Copy the complete listing that follows, letter for letter.
### Exercise data
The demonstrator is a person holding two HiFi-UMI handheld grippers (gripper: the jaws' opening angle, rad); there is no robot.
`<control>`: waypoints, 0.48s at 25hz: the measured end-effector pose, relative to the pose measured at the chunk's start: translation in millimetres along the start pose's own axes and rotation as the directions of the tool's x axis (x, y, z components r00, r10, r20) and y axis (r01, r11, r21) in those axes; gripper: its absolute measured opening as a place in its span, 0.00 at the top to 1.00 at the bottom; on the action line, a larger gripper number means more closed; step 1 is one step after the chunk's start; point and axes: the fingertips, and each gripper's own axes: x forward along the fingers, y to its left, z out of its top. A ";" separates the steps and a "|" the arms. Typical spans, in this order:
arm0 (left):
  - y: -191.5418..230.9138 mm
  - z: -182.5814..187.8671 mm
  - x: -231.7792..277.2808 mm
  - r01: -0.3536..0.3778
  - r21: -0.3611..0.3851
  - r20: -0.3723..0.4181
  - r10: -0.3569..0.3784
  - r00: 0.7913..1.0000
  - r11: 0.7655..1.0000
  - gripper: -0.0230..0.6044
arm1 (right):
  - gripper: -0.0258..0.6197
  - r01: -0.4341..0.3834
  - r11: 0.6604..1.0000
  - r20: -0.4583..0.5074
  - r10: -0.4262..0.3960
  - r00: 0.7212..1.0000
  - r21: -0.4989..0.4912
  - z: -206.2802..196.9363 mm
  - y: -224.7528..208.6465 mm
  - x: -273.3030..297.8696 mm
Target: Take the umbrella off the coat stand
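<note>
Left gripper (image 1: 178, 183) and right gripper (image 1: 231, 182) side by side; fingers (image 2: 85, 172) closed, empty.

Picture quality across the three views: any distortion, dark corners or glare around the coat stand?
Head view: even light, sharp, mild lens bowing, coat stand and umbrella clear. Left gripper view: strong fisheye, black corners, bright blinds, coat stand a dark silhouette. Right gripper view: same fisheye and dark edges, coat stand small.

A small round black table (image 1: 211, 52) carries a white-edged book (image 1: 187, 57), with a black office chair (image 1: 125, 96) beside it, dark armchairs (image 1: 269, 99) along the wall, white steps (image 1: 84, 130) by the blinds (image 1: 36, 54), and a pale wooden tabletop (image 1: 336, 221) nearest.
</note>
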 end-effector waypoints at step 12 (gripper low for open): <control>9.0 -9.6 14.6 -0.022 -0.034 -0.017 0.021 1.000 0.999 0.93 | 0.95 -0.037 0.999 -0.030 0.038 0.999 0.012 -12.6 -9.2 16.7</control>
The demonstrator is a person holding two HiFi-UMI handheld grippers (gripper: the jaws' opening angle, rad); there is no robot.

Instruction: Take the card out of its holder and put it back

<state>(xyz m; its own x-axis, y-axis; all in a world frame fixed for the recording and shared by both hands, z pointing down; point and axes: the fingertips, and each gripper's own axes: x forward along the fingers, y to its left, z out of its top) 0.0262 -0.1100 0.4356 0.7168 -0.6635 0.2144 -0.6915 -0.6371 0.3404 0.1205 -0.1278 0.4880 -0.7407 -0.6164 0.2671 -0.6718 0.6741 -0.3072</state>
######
**Exercise output**
The demonstrator is a person holding two HiFi-UMI handheld grippers (gripper: the jaws' opening angle, rad); there is no robot.
`<control>`: waypoints, 0.48s at 25hz: the measured end-effector pose, relative to the pose measured at the chunk's start: translation in millimetres along the start pose's own axes and rotation as the directions of the tool's x axis (x, y, z components r00, r10, r20) and y axis (r01, r11, r21) in those axes; gripper: its absolute measured opening as a place in its span, 0.00 at the top to 1.00 at the bottom; on the action line, a larger gripper number means more closed; step 1 is one step after the chunk's start; point and axes: the fingertips, and each gripper's own axes: x forward along the fingers, y to its left, z out of its top. A ";" separates the steps and a "|" the arms. Typical spans, in this order:
arm0 (left):
  - y: -191.5418..230.9138 mm
  - z: -182.5814..187.8671 mm
  - x: -231.7792..277.2808 mm
  - r01: -0.3536..0.3778
  - r21: -0.3611..0.3851
  - r20: -0.3723..0.4181
  - r10: -0.3569..0.3784
  - r00: 0.7913..1.0000
  - r11: 0.7655..1.0000
  - gripper: -0.0230..0.6044
arm1 (right):
  - gripper: -0.0258..0.6197
  - r01: -0.4341..0.3834
  - r11: 0.6604..1.0000
  - r20: -0.4583..0.5074
  - r10: -0.4262..0.3960
  - r00: 0.7212..1.0000
  - r21: -0.4989..0.4912
  - z: -206.2802..196.9363 mm
  - y: -224.7528..208.6465 mm
  - x: -273.3030..297.8696 mm
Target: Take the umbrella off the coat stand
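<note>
Left gripper (image 1: 178, 183) and right gripper (image 1: 231, 182) side by side; fingers (image 2: 85, 172) closed, empty.

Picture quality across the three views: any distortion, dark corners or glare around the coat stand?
Head view: even light, sharp, mild lens bowing, coat stand and umbrella clear. Left gripper view: strong fisheye, black corners, bright blinds, coat stand a dark silhouette. Right gripper view: same fisheye and dark edges, coat stand small.

A small round black table (image 1: 211, 52) carries a white-edged book (image 1: 187, 57), with a black office chair (image 1: 125, 96) beside it, dark armchairs (image 1: 269, 99) along the wall, white steps (image 1: 84, 130) by the blinds (image 1: 36, 54), and a pale wooden tabletop (image 1: 336, 221) nearest.
</note>
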 end-effector waypoints at step 12 (gripper low for open): <control>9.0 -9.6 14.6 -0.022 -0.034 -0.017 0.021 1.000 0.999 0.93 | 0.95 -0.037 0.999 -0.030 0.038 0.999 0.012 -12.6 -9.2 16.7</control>
The demonstrator is a person holding two HiFi-UMI handheld grippers (gripper: the jaws' opening angle, rad); there is no robot.

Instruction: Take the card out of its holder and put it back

<state>(xyz m; its own x-axis, y-axis; all in a world frame fixed for the recording and shared by both hands, z pointing down; point and axes: the fingertips, and each gripper's own axes: x forward along the fingers, y to its left, z out of its top) 0.0262 -0.1100 0.4356 0.7168 -0.6635 0.2144 -0.6915 -0.6371 0.3404 0.1205 -0.1278 0.4880 -0.7407 -0.6164 0.2671 -0.6718 0.6741 -0.3072</state>

Response complete; there is no more output.